BEGIN Collected data
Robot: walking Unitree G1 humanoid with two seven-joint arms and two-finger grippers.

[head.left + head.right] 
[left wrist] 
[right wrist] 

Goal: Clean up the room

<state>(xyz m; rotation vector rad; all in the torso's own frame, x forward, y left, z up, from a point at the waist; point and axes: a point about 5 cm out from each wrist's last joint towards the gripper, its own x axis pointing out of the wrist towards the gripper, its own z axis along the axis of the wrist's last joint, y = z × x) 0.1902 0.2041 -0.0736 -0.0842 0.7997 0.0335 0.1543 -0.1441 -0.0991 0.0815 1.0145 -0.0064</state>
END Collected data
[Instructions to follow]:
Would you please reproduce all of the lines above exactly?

[Answer to this exercise]:
Robot: walking Unitree G1 humanoid with two seven-joint arms and two-finger grippers.

[head.left + head.right] 
[left wrist] 
[right wrist] 

Goal: Clean up the room

<state>(xyz m; rotation vector rad; all in the torso's own frame, x forward, y left, z up, from a point at the waist; point and axes: a point about 5 cm out from each wrist's last joint towards the gripper, its own x axis pointing out of the wrist towards the gripper, its own z axis along the axis of the wrist's last joint, y = z × x) 0.1902 0.2041 -0.0736 -0.0842 0.7997 0.0335 0.1543 -0.1441 -0.0991 0.0815 1.0145 -0.0064</state>

There is nothing more to the answer.